[Given material Boundary: Start]

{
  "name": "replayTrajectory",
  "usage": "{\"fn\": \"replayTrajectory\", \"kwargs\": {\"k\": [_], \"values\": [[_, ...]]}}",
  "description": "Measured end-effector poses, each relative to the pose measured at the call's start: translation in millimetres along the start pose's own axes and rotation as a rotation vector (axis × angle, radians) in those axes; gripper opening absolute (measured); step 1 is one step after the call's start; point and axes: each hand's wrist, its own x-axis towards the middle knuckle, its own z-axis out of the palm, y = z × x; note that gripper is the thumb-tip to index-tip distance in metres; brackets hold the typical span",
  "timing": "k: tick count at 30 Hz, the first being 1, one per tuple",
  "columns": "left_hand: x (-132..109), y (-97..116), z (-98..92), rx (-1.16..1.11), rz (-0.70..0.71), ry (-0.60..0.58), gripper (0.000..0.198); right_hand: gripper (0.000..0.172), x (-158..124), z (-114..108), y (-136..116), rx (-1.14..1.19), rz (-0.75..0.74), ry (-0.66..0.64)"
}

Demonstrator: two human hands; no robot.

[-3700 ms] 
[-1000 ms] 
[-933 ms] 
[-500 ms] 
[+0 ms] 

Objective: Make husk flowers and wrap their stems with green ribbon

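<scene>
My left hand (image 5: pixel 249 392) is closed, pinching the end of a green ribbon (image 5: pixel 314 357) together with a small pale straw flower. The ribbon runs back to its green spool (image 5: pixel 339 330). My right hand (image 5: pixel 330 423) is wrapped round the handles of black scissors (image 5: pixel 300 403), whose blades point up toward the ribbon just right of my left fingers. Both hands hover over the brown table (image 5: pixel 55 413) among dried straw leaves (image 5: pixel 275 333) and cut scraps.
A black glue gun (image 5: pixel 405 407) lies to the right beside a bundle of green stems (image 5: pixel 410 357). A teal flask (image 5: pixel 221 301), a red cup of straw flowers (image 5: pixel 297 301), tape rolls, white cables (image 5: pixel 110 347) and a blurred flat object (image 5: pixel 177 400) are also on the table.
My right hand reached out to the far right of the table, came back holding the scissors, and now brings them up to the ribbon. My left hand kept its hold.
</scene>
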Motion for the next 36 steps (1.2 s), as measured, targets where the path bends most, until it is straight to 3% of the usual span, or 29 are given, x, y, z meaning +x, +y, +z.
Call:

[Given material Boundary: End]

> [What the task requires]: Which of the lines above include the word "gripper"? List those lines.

> [Task result]:
  "description": "Measured end-effector poses, each relative to the pose measured at the call's start: translation in millimetres along the start pose's own axes and rotation as a rotation vector (axis × angle, radians) in those axes; gripper opening absolute (measured); step 1 is one step after the call's start; point and axes: each hand's wrist, its own x-axis towards the middle knuckle, its own z-axis out of the palm, y = z × x; note that gripper is the thumb-tip to index-tip distance in metres; brackets hold the typical span",
  "columns": "left_hand: x (-132..109), y (-97..116), z (-98..92), rx (-1.16..1.11), rz (-0.70..0.71), ry (-0.60..0.58), gripper (0.000..0.198); right_hand: gripper (0.000..0.172), x (-158..124), z (-114..108), y (-136..116), rx (-1.14..1.19), rz (-0.75..0.74), ry (-0.66..0.64)"

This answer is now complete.